By Andy Jones
In a recent study, Top of Lenoir was cited with the most rampant usage of genetically modified organisms (GMOs) in North Carolina. The indictment came as a shock to many members of the university community, except those who have actually eaten there.
“I’m not gonna act surprised,” commented Robert Emmet, a senior biology major found in Lenoir eating a potato.
“I mean you’d think a place like UNC would think about the socioeconomic consequences of using soil-raping, nutrient- draining, biodiversitydestroying GMOs, but on the other hand I’m pretty sure four-foot-long potatoes don’t exist in nature.”

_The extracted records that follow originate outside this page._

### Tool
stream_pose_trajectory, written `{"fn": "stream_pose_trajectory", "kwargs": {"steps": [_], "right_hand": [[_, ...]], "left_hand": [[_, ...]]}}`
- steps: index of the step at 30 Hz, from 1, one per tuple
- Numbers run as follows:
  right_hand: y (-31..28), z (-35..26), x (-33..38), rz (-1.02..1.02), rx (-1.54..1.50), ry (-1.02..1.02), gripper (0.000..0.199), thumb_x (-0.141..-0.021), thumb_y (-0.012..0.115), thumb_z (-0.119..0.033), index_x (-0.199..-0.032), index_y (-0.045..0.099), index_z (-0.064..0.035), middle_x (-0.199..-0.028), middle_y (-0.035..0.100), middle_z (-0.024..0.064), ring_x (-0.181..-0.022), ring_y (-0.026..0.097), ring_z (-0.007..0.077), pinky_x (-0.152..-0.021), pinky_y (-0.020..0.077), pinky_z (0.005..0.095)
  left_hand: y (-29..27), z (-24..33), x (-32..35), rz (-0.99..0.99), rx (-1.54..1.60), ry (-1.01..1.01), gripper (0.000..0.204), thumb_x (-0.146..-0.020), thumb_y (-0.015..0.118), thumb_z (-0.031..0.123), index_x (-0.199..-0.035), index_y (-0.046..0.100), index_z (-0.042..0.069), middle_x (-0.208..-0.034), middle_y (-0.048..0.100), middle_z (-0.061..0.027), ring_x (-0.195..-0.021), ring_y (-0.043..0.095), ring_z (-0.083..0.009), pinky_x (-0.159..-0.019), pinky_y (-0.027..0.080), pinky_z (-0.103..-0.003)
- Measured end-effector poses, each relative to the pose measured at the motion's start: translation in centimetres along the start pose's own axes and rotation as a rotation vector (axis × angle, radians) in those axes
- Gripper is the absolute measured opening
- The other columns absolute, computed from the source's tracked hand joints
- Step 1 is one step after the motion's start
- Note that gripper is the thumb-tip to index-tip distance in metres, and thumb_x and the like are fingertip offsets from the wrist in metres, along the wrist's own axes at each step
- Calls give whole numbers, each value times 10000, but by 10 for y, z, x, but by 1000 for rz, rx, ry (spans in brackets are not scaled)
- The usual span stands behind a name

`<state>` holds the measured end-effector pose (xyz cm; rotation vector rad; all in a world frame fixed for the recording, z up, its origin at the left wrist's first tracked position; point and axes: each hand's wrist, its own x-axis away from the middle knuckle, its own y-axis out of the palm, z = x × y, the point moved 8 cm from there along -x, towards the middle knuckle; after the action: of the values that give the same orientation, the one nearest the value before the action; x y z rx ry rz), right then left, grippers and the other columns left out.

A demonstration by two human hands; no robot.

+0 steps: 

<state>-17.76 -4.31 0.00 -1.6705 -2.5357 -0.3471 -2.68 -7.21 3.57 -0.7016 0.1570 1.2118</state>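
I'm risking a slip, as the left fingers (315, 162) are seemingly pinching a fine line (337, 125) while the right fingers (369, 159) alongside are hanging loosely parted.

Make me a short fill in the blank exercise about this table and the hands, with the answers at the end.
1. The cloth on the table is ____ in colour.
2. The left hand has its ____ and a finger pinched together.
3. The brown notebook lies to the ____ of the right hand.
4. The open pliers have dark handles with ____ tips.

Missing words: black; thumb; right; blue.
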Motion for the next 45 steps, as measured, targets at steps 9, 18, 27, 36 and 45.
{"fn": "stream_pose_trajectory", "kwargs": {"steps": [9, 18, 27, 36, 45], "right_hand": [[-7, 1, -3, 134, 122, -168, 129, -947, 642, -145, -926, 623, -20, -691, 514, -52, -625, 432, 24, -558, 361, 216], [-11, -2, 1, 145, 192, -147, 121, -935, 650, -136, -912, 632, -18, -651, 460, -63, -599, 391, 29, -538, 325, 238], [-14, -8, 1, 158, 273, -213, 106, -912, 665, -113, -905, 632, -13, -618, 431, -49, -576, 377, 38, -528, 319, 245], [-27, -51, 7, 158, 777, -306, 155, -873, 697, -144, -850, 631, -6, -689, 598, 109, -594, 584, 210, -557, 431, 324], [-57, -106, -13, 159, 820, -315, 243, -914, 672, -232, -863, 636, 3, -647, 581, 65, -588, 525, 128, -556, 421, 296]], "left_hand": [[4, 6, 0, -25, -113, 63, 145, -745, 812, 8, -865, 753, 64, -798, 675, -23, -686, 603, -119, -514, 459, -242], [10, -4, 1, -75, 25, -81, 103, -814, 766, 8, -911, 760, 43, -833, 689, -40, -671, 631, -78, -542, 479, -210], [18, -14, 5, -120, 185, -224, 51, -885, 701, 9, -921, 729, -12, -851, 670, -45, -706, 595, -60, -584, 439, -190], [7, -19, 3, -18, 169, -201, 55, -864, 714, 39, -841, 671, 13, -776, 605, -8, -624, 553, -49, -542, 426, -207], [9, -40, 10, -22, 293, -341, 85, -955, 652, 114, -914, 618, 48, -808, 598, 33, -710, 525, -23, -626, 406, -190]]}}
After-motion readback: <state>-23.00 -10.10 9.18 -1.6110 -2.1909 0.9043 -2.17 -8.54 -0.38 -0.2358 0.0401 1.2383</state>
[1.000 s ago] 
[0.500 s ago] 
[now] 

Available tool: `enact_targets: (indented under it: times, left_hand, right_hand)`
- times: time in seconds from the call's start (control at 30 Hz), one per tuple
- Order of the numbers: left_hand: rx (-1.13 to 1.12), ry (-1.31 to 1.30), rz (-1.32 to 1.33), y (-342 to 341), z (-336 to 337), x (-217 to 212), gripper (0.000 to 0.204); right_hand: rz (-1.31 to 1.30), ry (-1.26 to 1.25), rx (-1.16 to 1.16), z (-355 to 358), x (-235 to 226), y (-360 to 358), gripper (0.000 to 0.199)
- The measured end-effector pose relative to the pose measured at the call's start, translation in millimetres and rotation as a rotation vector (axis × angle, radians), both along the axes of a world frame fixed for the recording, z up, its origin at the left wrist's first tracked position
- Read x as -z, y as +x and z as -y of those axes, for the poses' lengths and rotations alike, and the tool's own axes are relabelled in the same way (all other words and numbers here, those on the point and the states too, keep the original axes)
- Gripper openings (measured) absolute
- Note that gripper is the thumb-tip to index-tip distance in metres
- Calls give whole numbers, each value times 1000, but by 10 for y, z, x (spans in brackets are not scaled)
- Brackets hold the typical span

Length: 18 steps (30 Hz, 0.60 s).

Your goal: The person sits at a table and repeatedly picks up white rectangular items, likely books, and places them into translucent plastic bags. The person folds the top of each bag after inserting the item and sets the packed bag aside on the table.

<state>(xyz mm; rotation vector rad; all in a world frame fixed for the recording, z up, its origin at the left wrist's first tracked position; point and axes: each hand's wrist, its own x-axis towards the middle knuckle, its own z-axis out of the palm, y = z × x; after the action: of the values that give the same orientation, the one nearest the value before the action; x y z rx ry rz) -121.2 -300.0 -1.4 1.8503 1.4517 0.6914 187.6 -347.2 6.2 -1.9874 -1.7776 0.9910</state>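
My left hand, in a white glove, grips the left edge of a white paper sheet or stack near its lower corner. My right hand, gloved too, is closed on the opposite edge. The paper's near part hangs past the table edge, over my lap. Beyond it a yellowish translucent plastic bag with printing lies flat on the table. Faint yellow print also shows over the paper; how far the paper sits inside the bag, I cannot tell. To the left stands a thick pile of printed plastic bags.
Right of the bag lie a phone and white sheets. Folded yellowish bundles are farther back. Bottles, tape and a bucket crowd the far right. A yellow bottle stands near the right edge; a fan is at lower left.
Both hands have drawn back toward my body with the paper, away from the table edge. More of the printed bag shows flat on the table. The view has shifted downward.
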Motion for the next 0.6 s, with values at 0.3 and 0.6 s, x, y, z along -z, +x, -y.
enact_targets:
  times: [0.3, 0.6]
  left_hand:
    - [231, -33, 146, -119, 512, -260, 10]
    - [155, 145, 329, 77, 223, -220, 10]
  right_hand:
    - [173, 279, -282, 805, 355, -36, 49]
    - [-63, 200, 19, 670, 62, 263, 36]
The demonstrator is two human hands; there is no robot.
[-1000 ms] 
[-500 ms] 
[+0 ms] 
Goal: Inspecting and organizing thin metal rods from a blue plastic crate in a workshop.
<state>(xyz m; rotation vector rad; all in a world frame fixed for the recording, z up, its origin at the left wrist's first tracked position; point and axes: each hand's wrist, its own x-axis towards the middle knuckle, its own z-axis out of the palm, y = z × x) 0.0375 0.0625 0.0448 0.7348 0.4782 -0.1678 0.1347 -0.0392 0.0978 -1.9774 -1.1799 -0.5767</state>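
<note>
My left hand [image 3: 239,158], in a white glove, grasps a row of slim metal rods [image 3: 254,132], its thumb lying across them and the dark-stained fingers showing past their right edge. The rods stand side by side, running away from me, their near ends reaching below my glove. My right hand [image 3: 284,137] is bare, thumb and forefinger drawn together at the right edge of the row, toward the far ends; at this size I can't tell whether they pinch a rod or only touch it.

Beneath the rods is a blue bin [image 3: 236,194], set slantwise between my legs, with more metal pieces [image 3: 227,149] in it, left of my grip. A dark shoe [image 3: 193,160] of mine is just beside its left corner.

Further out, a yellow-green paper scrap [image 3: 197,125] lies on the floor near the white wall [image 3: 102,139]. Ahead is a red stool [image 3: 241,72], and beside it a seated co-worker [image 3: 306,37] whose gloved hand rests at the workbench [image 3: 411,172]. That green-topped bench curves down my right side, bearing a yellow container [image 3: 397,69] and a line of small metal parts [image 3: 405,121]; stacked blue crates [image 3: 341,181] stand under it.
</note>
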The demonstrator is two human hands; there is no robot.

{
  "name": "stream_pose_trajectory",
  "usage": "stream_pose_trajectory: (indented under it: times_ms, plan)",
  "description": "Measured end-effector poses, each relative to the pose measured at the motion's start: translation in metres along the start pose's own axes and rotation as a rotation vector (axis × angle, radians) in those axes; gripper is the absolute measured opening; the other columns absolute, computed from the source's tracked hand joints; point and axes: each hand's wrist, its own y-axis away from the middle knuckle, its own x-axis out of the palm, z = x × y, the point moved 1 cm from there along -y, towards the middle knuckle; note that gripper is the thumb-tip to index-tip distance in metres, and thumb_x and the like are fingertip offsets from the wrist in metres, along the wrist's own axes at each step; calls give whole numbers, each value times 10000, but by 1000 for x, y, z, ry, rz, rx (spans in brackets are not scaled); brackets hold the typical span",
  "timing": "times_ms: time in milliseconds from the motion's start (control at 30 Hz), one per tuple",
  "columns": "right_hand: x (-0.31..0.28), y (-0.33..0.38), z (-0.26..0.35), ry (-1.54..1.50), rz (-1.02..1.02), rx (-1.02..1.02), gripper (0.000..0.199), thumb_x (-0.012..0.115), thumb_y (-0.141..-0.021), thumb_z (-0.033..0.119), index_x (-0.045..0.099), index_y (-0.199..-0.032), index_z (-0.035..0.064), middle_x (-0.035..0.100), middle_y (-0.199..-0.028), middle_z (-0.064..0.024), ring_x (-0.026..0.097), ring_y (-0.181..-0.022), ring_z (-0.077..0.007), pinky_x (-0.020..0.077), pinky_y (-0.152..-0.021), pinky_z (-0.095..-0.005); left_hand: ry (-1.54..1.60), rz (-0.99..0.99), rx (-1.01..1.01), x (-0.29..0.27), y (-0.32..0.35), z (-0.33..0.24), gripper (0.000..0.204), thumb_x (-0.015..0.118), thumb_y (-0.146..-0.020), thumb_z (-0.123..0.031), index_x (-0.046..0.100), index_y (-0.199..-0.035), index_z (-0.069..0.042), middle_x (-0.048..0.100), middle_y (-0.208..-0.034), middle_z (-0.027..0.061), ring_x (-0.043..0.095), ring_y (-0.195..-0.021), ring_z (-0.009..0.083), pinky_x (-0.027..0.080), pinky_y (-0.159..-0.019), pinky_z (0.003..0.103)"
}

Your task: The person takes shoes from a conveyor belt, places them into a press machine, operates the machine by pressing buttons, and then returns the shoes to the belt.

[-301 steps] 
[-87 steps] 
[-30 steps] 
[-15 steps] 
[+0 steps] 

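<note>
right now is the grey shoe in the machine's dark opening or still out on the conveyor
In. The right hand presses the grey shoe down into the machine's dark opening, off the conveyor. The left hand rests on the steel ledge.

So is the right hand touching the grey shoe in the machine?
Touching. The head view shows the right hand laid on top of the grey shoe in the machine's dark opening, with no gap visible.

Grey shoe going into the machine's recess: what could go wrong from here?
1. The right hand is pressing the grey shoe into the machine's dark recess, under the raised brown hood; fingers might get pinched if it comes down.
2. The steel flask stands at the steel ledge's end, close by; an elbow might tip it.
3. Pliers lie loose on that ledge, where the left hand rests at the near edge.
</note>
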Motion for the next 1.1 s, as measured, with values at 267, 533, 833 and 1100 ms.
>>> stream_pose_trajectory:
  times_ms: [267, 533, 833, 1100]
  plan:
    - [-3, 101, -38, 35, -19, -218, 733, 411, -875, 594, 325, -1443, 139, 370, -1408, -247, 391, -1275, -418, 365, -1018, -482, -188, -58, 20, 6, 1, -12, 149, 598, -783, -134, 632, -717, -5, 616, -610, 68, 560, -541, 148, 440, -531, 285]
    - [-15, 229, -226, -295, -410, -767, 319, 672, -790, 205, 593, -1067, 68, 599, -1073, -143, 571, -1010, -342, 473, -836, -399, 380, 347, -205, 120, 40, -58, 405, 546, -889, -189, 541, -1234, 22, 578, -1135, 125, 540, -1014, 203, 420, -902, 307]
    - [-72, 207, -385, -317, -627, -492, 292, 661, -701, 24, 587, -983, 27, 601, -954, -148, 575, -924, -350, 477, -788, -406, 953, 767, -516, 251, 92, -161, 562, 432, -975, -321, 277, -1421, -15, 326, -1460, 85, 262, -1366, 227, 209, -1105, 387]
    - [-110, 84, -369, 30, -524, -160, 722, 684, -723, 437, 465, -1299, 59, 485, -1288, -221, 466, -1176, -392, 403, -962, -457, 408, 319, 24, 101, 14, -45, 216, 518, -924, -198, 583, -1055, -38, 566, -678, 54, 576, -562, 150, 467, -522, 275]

“At least I’m not eating by myself, nerd-boy,” said Emmet’s potato. “See,” added Emmet, “this potato is talking shit to me. Non-GMO food never does that.”
The study also pointed out that even regular-sized food at TOL was not exempt from genetic modification. For example, the pizza contains very little pizzoid genetic material. It is largely a combination of garlic, garlic salt, and rubber DNA. When charred to the proper extent, this genetic cocktail tastes surprisingly like bad, rubbery pizza. Also, normallooking apples are actually a hybrid of crab apple, crab, and bovine DNA.
This combination was successful in creating a fruit that looks exactly like an apple, but tastes like ass.